También es clave en El animal piadoso el uso de las palabras. Como en el resto de la narrativa de Luis Mateo Díez, maestro por excelencia, la elección del vocabulario y su inclusión dentro de las frases -siempre acomodadas a ritmos muy significativos-interesa no sólo por lo que transmite de contenidos y de causalidad dentro de la las historias, sino por el manar de emociones. La tendencia al lirismo, tan abundante, por ejemplo, concuerda con el buceo vital de El animal piadoso. La palabra es clave para el viaje hacia el pasado de Samuel Mol; para el retorno a un tiempo de sentimientos y emociones, mientras se intenta la búsqueda de la verdad que aminore la sensación de culpa, de frustración, de derrota que padece el protagonista. Otro tanto debe observarse en los diálogos que, además de centrar el acontecer, permiten indagar el alma. El lenguaje ralentizado posibilita el quedarse varado, por un momento, en los recodos de la memoria, enlodarse en ellos, mediante frases largas y porosas que crean imágenes interminables. Imágenes especialmente destinadas a delinear atmósferas de herrumbre, caducidad, decrepitud, desolación, soledad y hasta aislamiento como exige la travesía vital de Samuel Mol. De ahí que sea básico el uso de ciertos campos semánticos en un lenguaje que responde y dibuja el abandono, la ruina, el pasado, la obsolescencia, la borrosidad, la vaguedad, la imprecisión… todo, claro está, en perfecta sintonía con la evocación de ese mundo apolillado y cubierto por el polvo de catorce años.
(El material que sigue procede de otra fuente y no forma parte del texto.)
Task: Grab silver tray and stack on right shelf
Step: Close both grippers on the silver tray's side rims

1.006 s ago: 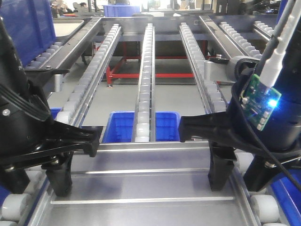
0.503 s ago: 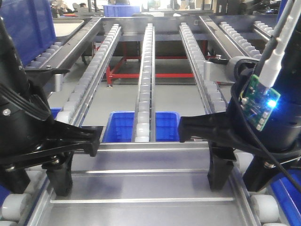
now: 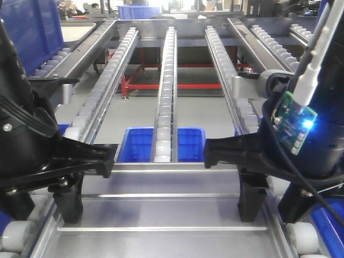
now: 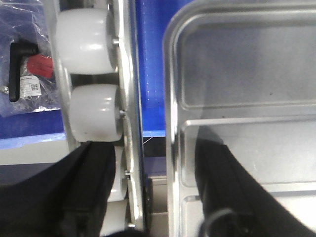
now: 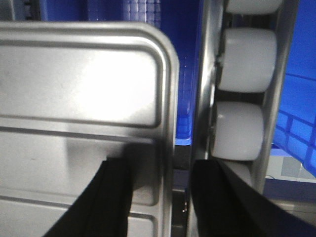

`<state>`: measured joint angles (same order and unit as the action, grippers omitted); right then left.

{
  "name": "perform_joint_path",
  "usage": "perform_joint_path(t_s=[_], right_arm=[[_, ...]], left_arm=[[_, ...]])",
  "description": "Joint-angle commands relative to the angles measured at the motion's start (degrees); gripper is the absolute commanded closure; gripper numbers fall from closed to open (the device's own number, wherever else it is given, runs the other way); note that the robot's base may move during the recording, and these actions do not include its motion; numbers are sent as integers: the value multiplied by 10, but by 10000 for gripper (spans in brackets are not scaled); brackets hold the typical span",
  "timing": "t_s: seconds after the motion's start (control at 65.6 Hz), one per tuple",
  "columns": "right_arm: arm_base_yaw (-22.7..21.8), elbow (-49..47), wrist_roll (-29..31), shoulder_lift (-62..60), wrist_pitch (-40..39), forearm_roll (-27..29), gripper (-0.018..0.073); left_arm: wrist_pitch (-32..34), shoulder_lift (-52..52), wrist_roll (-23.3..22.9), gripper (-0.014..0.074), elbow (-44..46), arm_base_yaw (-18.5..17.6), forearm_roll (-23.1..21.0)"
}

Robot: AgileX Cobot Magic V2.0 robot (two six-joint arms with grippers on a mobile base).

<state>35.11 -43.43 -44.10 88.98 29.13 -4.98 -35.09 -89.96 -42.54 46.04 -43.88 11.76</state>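
A: Two claws down at once. Where do we stand on the silver tray (image 3: 161, 212)?

B: We are at the grab itself. The tray lies flat on the white rollers (image 4: 91, 74) at the near end of the rack right in front of us, above a blue bin (image 3: 138, 144).

A: And the left claw (image 4: 155, 197)?

B: Spread wide, straddling the tray's left rim: one finger (image 4: 232, 197) inside over the floor, the other outside by the rollers. We see a gap on either side of the rim, so it has hold of nothing.

A: Same with the right claw (image 5: 165, 197)?

B: Same picture, mirrored — parted jaws either side of the right rim, no pinch yet.

A: So what does the next move ask of us?

B: By our reckoning, both should close on the rims together, then lift level so the tray does not tilt or slip out of one side. After that it has to go over to the right shelf — which we cannot pick out with certainty from these views.
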Motion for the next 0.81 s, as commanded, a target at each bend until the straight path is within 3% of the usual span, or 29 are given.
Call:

Samuel Mol -desde el hoy, momento en que se narra la novela- revive, recuerda y reconstruye un tiempo y unos espacios borrosos. Lo cual, además de escenificar una ardua lucha entre realidad vivida y realidad evocada, desencadena la posibilidad del vuelo imaginativo al tiempo que da conciencia de la única realidad irrefutable: la muerte, el olvido. Y, frente a ambos, la memoria.
Luis Mateo Díez. El animal piadoso. Galaxia Gutenberg-Círculo de lectores, 2009. 349 págs.